Among the lines of data below, reproduce only those from the one with "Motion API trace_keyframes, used" through the one with "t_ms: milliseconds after", exactly as they stand, both ends included.

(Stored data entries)
Start of Block

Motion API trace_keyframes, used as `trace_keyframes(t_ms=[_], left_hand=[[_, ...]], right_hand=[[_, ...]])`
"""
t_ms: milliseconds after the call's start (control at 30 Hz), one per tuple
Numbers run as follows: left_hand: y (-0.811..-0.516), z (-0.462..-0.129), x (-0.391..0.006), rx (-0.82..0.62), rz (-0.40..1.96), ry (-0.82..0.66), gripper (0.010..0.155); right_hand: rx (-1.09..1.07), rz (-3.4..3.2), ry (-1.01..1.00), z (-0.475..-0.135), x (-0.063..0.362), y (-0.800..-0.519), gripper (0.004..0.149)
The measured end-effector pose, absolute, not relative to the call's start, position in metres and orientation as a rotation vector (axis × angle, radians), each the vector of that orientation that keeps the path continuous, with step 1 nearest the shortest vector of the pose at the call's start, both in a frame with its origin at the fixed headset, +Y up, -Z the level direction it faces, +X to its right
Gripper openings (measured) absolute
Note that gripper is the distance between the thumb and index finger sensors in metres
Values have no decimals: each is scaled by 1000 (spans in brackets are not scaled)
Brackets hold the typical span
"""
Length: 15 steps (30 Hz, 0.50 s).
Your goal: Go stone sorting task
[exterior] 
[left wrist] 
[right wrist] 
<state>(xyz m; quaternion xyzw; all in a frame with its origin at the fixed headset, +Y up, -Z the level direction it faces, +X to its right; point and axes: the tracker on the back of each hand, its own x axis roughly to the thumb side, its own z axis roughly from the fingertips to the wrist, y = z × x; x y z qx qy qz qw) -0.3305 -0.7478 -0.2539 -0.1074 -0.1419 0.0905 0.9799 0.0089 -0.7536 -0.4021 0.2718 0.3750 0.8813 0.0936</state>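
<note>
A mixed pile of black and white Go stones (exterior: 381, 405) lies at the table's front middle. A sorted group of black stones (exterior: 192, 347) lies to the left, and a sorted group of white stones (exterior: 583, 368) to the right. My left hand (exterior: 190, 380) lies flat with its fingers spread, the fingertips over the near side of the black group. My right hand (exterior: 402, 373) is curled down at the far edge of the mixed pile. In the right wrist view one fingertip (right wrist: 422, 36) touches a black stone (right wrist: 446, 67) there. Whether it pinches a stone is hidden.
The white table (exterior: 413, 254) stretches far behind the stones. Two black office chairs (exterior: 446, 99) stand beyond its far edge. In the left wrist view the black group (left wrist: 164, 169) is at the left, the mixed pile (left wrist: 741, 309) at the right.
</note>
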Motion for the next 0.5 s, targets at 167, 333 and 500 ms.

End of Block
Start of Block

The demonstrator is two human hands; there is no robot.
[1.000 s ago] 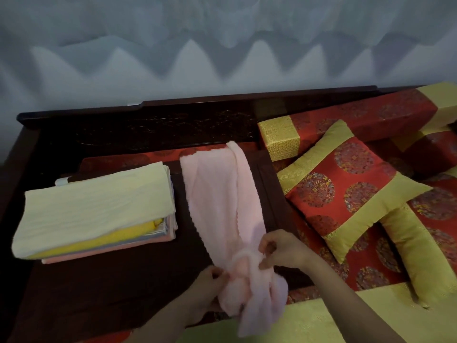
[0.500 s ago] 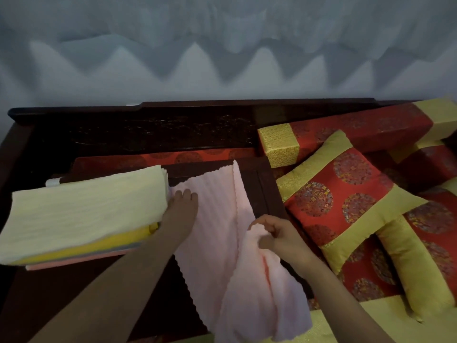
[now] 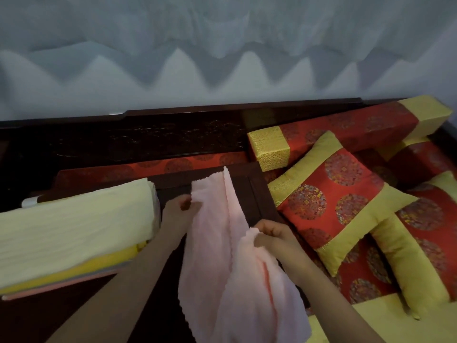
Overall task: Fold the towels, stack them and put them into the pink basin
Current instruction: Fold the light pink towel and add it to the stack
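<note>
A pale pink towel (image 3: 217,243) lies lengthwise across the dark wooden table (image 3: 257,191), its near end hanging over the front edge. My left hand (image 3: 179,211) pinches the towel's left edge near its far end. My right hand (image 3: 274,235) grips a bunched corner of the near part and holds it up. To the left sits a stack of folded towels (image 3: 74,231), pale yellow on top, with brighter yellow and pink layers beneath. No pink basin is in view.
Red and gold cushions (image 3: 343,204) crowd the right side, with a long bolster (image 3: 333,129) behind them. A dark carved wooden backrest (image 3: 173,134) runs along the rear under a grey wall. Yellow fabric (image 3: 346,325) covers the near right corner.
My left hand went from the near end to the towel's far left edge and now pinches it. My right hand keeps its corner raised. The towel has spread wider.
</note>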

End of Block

_TASK ANSWER_.
Motion API trace_keyframes, used as `trace_keyframes(t_ms=[_], left_hand=[[_, ...]], right_hand=[[_, ...]])`
"""
t_ms: milliseconds after the call's start (control at 30 Hz), one per tuple

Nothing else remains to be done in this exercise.